* **WHAT IS REQUIRED**
Transcribe all the lines below exactly. Omit the pictures.

* **DATA SHOWN**

· · · ·

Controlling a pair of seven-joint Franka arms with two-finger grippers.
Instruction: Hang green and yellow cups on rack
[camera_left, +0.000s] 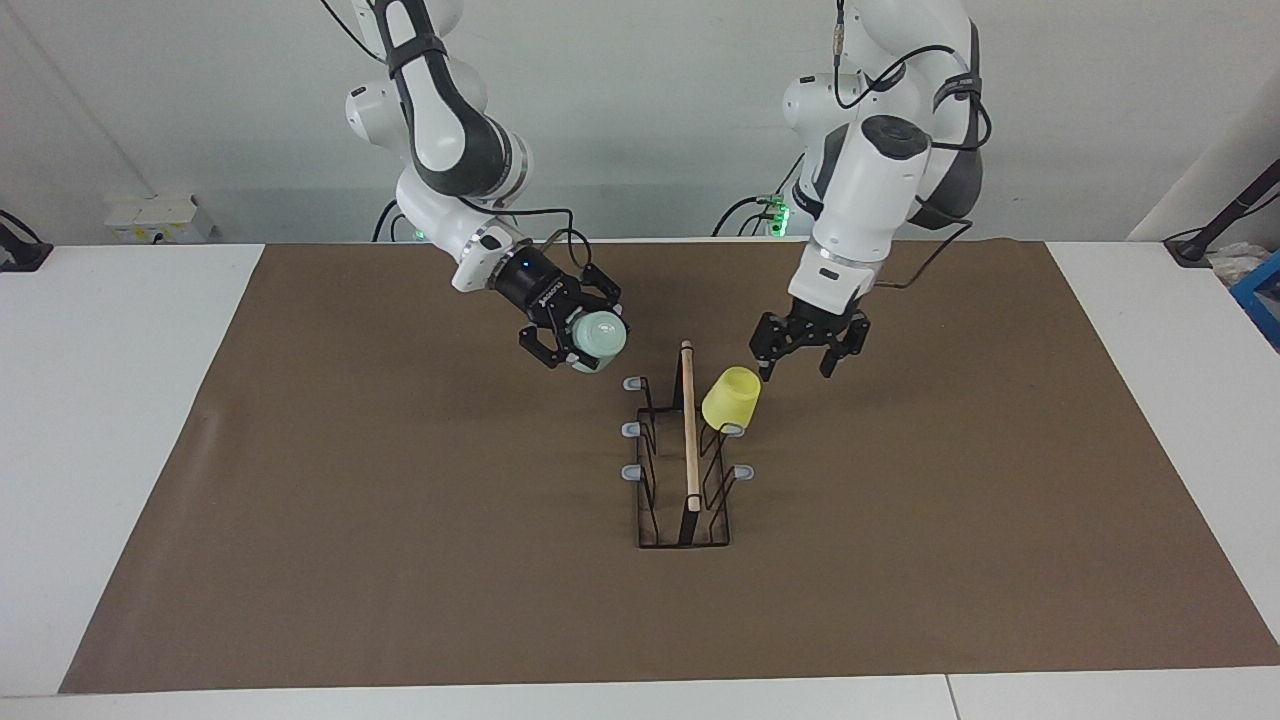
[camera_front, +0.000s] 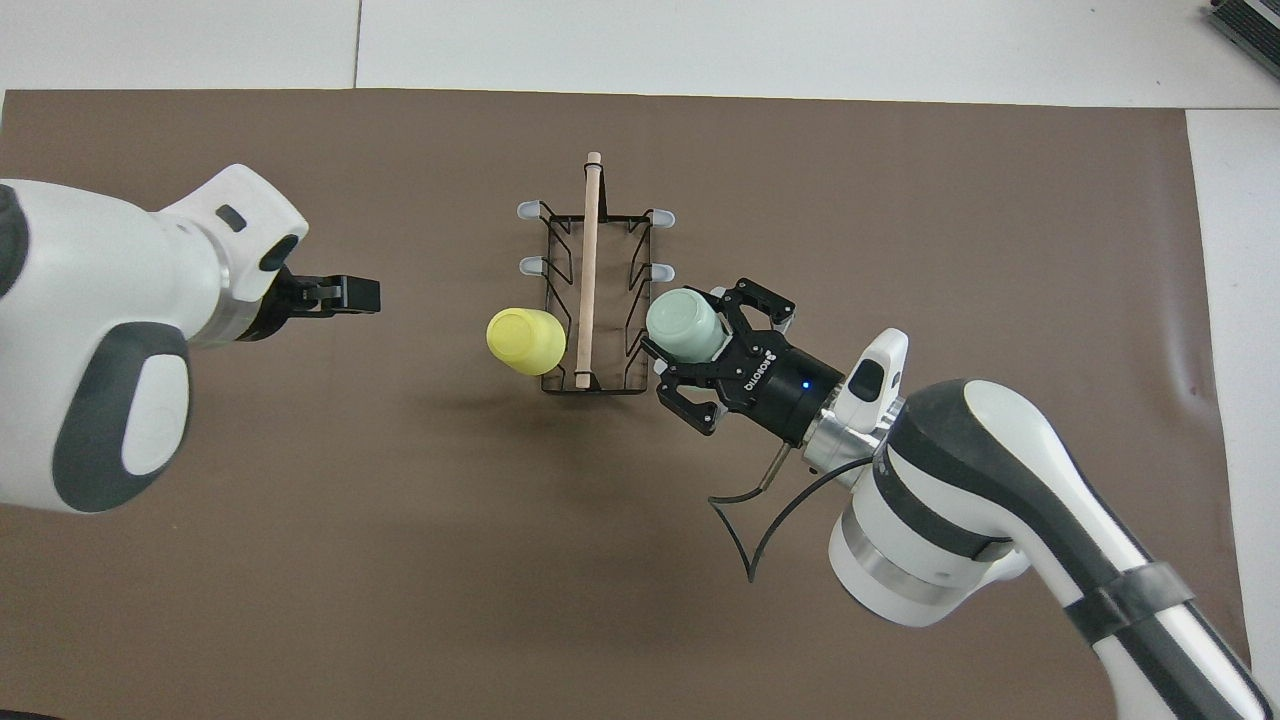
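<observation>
The black wire rack (camera_left: 688, 440) with a wooden bar on top stands mid-mat; it also shows in the overhead view (camera_front: 590, 270). The yellow cup (camera_left: 731, 397) hangs mouth down on the prong nearest the robots on the left arm's side, also seen from overhead (camera_front: 526, 339). My right gripper (camera_left: 585, 338) is shut on the pale green cup (camera_left: 600, 335) and holds it tilted in the air, just above and beside the nearest prong (camera_left: 632, 383) on the right arm's side. From overhead the green cup (camera_front: 683, 325) in the right gripper (camera_front: 692, 342) covers that prong. My left gripper (camera_left: 797, 366) is open and empty, raised beside the yellow cup (camera_front: 350, 293).
A brown mat (camera_left: 400, 520) covers the white table (camera_left: 100, 400). Two grey-tipped prongs (camera_left: 630, 429) on the right arm's side and two (camera_left: 743, 470) on the left arm's side are bare. A blue box (camera_left: 1262, 295) sits at the table's edge.
</observation>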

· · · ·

* **RESPONSE TO THIS TASK**
Controlling a pair of seven-joint Franka arms with two-finger grippers.
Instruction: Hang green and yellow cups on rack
[camera_left, +0.000s] 
[camera_front, +0.000s] 
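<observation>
The black wire rack (camera_left: 688, 440) with a wooden bar on top stands mid-mat; it also shows in the overhead view (camera_front: 590, 270). The yellow cup (camera_left: 731, 397) hangs mouth down on the prong nearest the robots on the left arm's side, also seen from overhead (camera_front: 526, 339). My right gripper (camera_left: 585, 338) is shut on the pale green cup (camera_left: 600, 335) and holds it tilted in the air, just above and beside the nearest prong (camera_left: 632, 383) on the right arm's side. From overhead the green cup (camera_front: 683, 325) in the right gripper (camera_front: 692, 342) covers that prong. My left gripper (camera_left: 797, 366) is open and empty, raised beside the yellow cup (camera_front: 350, 293).
A brown mat (camera_left: 400, 520) covers the white table (camera_left: 100, 400). Two grey-tipped prongs (camera_left: 630, 429) on the right arm's side and two (camera_left: 743, 470) on the left arm's side are bare. A blue box (camera_left: 1262, 295) sits at the table's edge.
</observation>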

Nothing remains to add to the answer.